When should phonographic copyright ARs be added at recording level vs. release level?

firstly, because that is what the legal notice printed on the release would actually state: eg…

“This compilation ℗ 2016 Sony Music Entertainment …” — it specifically tells you that the phonographic copyright year refers to the compilation. often, though not always, such compilations might further detail the individual ℗ dates of the tracks (which invariably would be earlier than that of the compilation ℗ year), so those would apply to the associated recordings, and would be true for all other releases those recordings are also included in.

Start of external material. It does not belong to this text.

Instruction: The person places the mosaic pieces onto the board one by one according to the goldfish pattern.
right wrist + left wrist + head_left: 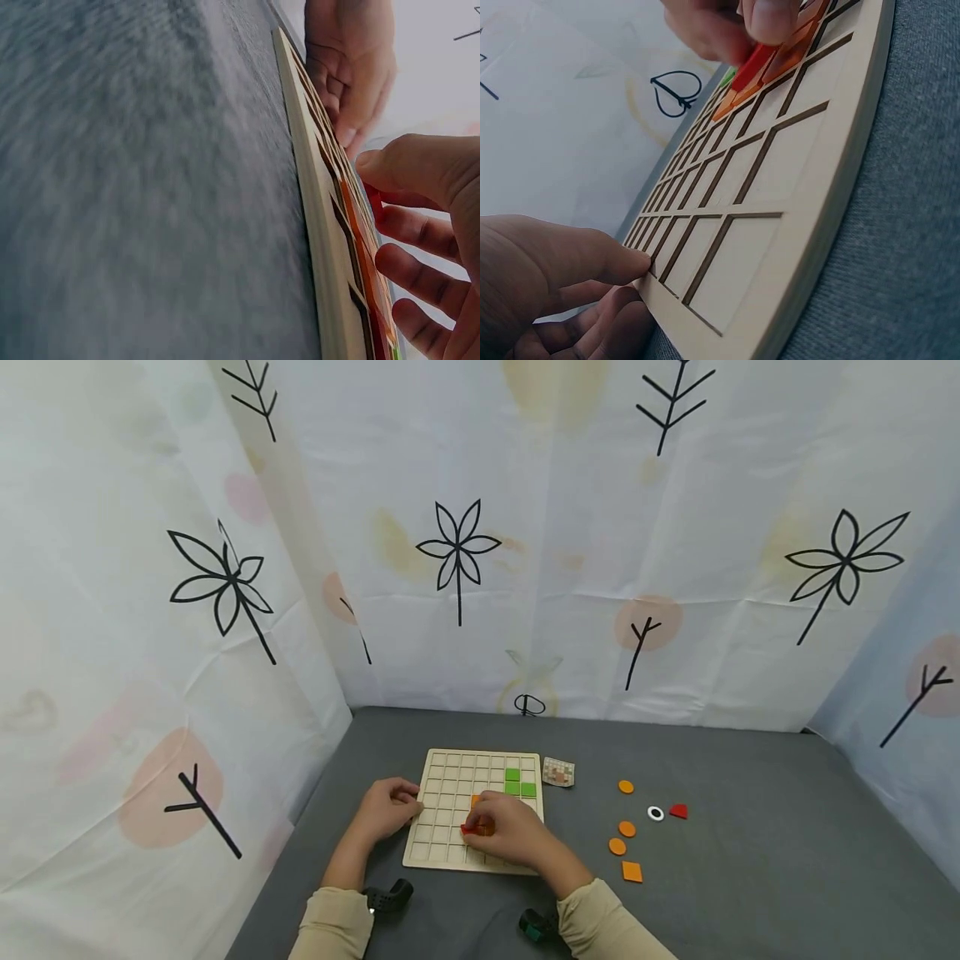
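Observation:
A pale wooden grid board [442,847] lies on the grey table. My left hand [386,810] holds its left edge; in the left wrist view the thumb [626,259] rests at the rim, with the other fingers bent beside it. Over the board's lower middle, my right hand [513,831] pinches a small red piece [754,69] between thumb and forefinger, tilted close over the squares. Orange pieces [726,107] sit in the grid right by it, partly hidden by that hand. Green tiles [512,782] occupy squares at the upper right.
A small pattern card [558,772] lies off the board's upper right corner. Further right are several orange discs [626,787], a white ring with a black centre [656,813], a red wedge [678,811] and an orange square [632,872]. Printed cloth [570,635] hangs behind the table.

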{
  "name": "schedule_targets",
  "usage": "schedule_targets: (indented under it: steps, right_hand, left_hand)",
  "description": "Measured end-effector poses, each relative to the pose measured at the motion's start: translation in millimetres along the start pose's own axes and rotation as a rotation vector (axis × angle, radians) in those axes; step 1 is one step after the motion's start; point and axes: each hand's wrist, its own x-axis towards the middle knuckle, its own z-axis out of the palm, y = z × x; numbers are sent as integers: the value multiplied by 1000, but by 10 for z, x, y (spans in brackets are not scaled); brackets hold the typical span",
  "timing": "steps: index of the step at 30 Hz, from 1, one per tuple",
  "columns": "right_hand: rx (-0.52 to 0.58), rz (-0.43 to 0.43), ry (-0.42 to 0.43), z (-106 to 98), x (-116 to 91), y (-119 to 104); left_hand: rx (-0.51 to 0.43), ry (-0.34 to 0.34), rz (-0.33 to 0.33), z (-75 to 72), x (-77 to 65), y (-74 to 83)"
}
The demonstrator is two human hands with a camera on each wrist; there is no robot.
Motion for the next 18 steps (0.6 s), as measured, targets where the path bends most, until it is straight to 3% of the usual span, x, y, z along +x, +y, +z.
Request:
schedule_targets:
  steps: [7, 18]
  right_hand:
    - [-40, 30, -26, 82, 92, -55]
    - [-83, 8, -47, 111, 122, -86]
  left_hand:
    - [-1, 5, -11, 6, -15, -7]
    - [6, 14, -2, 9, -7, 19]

if we added all compilation ℗ years to the recordings, and we have various different compilations from different sources over the years, it would be rather confusing, especially when they likewise would show up in all other releases that include those same recordings.

it’s a judgment call, but i feel it’s a sensible one based on those considerations. if there were ever any indication that a single date shown on the release applies individually to all the tracks/recordings (let’s say we know it’s a studio album), then of course it would be a different case.

the other aspect one might point out is that of the renewal of copyrights, but then, i believe those have a set or even predictable number of years of validity to them. eg back in the day, it was 28 yrs renewal up to 56 yrs, though i’m less sure what the current status on copyrights protection is. but i don’t think it’s a situation where copyrights of original sound recordings are just randomly ‘updated’ every time a new compilation is released.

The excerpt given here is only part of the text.